PROBLEM DETAILS: Word for word, print out all of the data, omitting every image.

SOURCE MATERIAL:
-- Opening Marker --

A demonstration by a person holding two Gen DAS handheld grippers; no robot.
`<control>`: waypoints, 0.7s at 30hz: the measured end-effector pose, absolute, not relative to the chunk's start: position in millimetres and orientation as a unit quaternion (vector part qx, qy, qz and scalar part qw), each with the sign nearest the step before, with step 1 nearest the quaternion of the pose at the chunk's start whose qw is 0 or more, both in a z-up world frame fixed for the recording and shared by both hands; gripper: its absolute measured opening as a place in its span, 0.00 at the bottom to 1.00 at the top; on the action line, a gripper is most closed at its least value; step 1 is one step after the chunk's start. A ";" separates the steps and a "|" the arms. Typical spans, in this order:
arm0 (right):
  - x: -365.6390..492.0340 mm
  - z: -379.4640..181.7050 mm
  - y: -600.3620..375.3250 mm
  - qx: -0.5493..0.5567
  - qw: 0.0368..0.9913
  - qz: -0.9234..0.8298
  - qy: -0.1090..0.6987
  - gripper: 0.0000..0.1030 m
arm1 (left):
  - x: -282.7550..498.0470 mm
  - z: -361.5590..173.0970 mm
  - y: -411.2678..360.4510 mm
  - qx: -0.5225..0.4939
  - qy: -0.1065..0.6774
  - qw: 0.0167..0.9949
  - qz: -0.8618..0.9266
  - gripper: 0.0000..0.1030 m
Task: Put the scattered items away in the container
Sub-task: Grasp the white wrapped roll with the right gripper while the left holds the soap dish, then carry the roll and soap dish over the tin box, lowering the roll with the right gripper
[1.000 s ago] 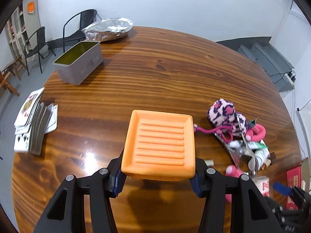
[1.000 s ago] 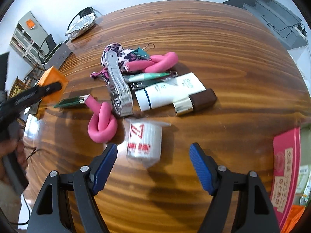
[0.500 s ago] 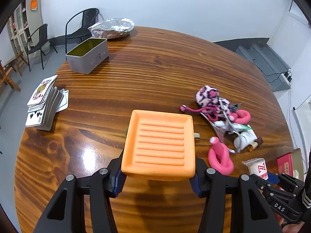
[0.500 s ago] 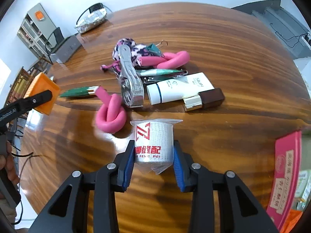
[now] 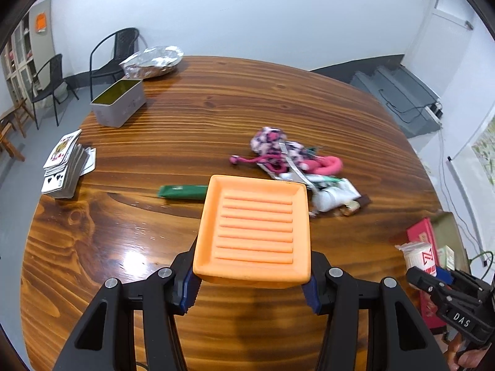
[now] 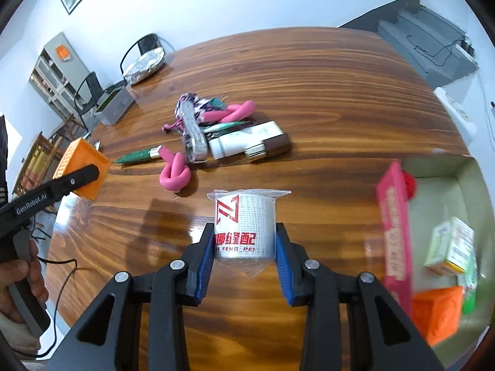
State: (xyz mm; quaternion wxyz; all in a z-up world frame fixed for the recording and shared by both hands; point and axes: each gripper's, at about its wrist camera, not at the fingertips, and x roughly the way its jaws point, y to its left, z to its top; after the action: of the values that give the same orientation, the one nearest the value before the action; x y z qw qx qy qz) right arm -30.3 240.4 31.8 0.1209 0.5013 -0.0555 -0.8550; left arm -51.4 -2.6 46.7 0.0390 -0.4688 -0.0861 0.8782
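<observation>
**Over a round wooden table: two loads held, a box waiting at the right**

Nearest, the right gripper (image 6: 245, 249) has its blue-padded jaws clamped on a white mesh roll in clear plastic wrap with red lettering (image 6: 244, 225), lifted clear of the glossy brown wooden table (image 6: 309, 77). The loose wrap could slide between the pads and let the roll drop. The left gripper (image 5: 250, 287) grips the near edge of a flat orange ridged plastic tray (image 5: 253, 225); held by one edge, it could tilt or slip free.

At the right stands an open cardboard box (image 6: 464, 167), already holding a tall pink carton (image 6: 397, 232), an orange cube (image 6: 439, 315) and small packets; the carton at its table-side wall could block or deflect the roll.

Farther off lies a heap of pink foam twists, tubes and a metal clip (image 6: 216, 133), still unsorted.
</observation>
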 end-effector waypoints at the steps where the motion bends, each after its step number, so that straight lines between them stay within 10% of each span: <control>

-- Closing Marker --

EXPECTED ANSWER:
A demonstration by a person holding two Gen DAS handheld grippers; no robot.
`<control>`: waypoints, 0.7s at 30hz: the measured end-effector pose, absolute, not relative to the chunk's start: position in millimetres and orientation as a unit quaternion (vector part qx, qy, qz and scalar part qw), each with the sign nearest the step before, with step 1 nearest the quaternion of the pose at the chunk's start whose qw is 0 or more, both in a z-up world frame fixed for the recording and shared by both hands; gripper: its absolute measured opening as a place in its span, 0.00 at the bottom to 1.00 at the top; on the action line, a gripper is most closed at its least value; step 1 is one step after the chunk's start. A ";" separates the steps and a "|" the arms. Typical spans, in this order:
arm0 (right):
  - x: -365.6390..492.0340 mm
  - z: -379.4640..181.7050 mm
  - y: -600.3620..375.3250 mm
  - qx: -0.5493..0.5567
  - qw: 0.0368..0.9913
  - qz: -0.9234..0.8298
  - qy: -0.1090..0.6987
  - gripper: 0.0000..0.1030 m
arm1 (left):
  - x: -282.7550..498.0470 mm
  - z: -361.5590..173.0970 mm
  - y: -411.2678..360.4510 mm
  - qx: -0.5225..0.4939
  - qy: -0.1065..0.6774
  - qw: 0.0167..0.9949
  - qz: -0.8618..0.9266
  - gripper: 0.0000..0.1030 m
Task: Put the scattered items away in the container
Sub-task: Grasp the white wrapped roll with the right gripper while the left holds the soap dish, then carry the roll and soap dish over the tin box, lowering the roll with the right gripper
[1.000 s ago] 
[1.000 s ago] 
[0.500 s ago] 
[0.500 s ago] 
[now] 
[now] 
State: (xyz mm; quaternion wxyz; all in a z-up world frame fixed for the recording and shared by both hands; point and axes: each gripper's, at about its wrist camera, not at the fingertips, and x roughly the way its jaws point, y to its left, z to its top; after the action: of the values that give the same orientation, the one nearest the value before the action; x y z qw qx qy qz) right arm -30.3 240.4 31.8 0.1209 0.5013 -0.0555 -0.8550; left arm -51.4 -2.6 46.7 0.0390 -0.4688 -0.0861 0.8782
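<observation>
**Over a round wooden table: two loads held, a box waiting at the right**

Nearest, the right gripper (image 6: 245, 249) has its blue-padded jaws clamped on a white mesh roll in clear plastic wrap with red lettering (image 6: 244, 225), lifted clear of the glossy brown wooden table (image 6: 309, 77). The loose wrap could slide between the pads and let the roll drop. The left gripper (image 5: 250, 287) grips the near edge of a flat orange ridged plastic tray (image 5: 253, 225); held by one edge, it could tilt or slip free.

At the right stands an open cardboard box (image 6: 464, 167), already holding a tall pink carton (image 6: 397, 232), an orange cube (image 6: 439, 315) and small packets; the carton at its table-side wall could block or deflect the roll.

Farther off lies a heap of pink foam twists, tubes and a metal clip (image 6: 216, 133), still unsorted.
</observation>
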 end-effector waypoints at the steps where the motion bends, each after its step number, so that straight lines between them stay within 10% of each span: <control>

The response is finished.